A Malnourishment of Modesty

In one of his wonderful collections of essays (The Youngest Science: Notes of a Medicine-Watcher), the late physician Lewis Thomas tells of a highly successful doctor (a senior citizen back when Dr. Thomas’ father was an intern) in New York’s Roosevelt Hospital who was trained before the medical profession understood how disease spreads.

The elder doctor was renowned for his remarkable ability to diagnose typhoid fever, a common disease at that time and place. His method was to closely examine the tongues of patients. His ward rounds, the younger Dr. Thomas recounts, “were essentially tongue rounds.” Each patient would stick out his tongue for the doctor to palpate. Pondering its texture and irregularities, he would diagnose the disease “in its earliest stages over and over again” and turn out, “a week or so later, to have been right, to everyone’s amazement.”

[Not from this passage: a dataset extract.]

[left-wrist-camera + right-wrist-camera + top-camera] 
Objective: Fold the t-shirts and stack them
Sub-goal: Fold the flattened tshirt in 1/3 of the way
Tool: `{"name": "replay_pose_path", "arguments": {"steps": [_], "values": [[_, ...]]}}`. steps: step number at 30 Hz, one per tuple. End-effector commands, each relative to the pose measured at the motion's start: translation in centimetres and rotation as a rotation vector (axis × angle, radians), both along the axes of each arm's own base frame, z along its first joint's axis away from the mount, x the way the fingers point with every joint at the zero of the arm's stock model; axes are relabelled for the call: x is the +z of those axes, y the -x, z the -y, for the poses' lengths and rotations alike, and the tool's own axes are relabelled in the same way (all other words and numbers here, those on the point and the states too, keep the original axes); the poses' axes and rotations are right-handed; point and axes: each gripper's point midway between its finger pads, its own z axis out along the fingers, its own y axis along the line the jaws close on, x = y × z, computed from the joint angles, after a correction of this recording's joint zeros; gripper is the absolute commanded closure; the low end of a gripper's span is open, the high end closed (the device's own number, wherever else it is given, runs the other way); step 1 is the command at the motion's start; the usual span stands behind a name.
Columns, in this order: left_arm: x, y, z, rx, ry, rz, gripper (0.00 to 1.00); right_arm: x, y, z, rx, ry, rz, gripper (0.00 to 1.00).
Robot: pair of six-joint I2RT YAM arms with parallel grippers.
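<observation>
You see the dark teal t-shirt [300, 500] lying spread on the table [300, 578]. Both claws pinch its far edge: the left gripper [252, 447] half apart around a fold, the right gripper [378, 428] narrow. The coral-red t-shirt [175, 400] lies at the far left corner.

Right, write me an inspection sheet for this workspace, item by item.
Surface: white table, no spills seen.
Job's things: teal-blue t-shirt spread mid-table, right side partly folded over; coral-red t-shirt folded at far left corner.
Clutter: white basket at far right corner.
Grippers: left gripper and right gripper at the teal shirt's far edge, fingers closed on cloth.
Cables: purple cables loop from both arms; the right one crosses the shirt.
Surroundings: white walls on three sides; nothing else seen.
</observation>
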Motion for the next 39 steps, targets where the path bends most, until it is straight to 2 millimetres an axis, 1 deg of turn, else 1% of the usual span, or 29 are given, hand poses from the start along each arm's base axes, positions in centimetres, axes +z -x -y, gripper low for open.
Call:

The essayist wryly concludes: “He was a more productive carrier, using only his hands, than Typhoid Mary.”

I was reminded of the account by another, more recent, example of the Law of Unintended Consequences, a report that New York’s elected officials want to revoke the “Rockefeller Laws.” Enacted in 1973 as a popular response to the societal plague of narcotics use at the time, those statutes, championed by New York’s then-governor Nelson Rockefeller, imposed mandatory prison sentences for drug offenders. Similar laws were soon adopted elsewhere.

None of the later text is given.